Babies can enter the world in one of several ways. Since babies don't have much say in the matter, the decision for which delivery option is best falls to his mother, or, more often, to his mother's medical practitioner. The type of delivery chosen depends on the size of the baby and the mother's pelvis, plus other factors that might necessitate surgical delivery, such as maternal illness or fetal distress.
Spontaneous Vaginal Delivery
Seventy percent of American babies come into the world vaginally, notes the Family Practice Notebook website, with around 65 percent being born without instrument assistance. A baby may not come out as fast as her mother wishes she would, but most of the time, she does emerge from the womb without any help. Most babies enter the world head first and face down, the most effective position, size wise, for the fetal head and pelvis.
Operative Vaginal Delivery
Between 4 and 5 percent of babies are delivered with the help of forceps or vacuum extraction, states Elisabeth Wegner, M.D., on UpToDate.com. Both methods have some risks, but can facilitate the delivery of a baby who is not lined up well with the birth canal, perhaps with his head turned slightly sideways or forward rather than downward. The majority of operative vaginal deliveries are vacuum deliveries, according to Wegner.

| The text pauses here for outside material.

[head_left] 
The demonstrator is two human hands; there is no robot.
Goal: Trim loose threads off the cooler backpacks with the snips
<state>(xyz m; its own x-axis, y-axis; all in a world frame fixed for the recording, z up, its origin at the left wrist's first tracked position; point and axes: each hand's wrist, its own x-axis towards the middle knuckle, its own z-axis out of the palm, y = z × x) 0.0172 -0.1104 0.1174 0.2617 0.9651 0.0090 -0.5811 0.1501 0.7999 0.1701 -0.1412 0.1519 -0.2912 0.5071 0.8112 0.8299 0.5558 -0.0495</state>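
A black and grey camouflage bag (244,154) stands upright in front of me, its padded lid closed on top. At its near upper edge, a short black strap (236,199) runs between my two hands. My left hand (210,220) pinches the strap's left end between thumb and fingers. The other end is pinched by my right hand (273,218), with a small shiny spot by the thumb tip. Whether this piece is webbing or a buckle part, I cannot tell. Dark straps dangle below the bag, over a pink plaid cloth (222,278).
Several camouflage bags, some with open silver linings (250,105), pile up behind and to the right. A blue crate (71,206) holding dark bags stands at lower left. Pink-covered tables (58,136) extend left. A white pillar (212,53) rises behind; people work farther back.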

Forceps, metal interlocking "spoons" that fit around the baby's head, come in many different types, including the Piper forceps which are designed specifically for breech deliveries. Vacuums are newer devices that apply suction to the baby's head. Vacuum-assisted deliveries often leave the baby with swelling on the head from where the soft tissue was sucked into the vacuum. This looks funny but normally causes the baby no problem, since only tissue and no vital parts of the brain are pulled into the vacuum.
Cesarean Section
Cesarean sections make up over 30 percent of all deliveries in the United States. Some are absolutely necessary to save the life of mother and/or baby, but many more are done for reasons of convenience or patient preference. The American Congress of Obstetricians and Gynecologists supports an individual physician's decision to perform cesarean "on demand" without medical justification, but states that as of 2003 evidence to support elective cesarean delivery is incomplete. In 2010, there's still no consensus about the ethics of elective cesarean surgery, which, according to an article published by Yale University Professor of Obstetrics Errol Norwitz, M.D., on UpToDate.com, comprise 1 to 3 percent of all cesarean deliveries in the United States.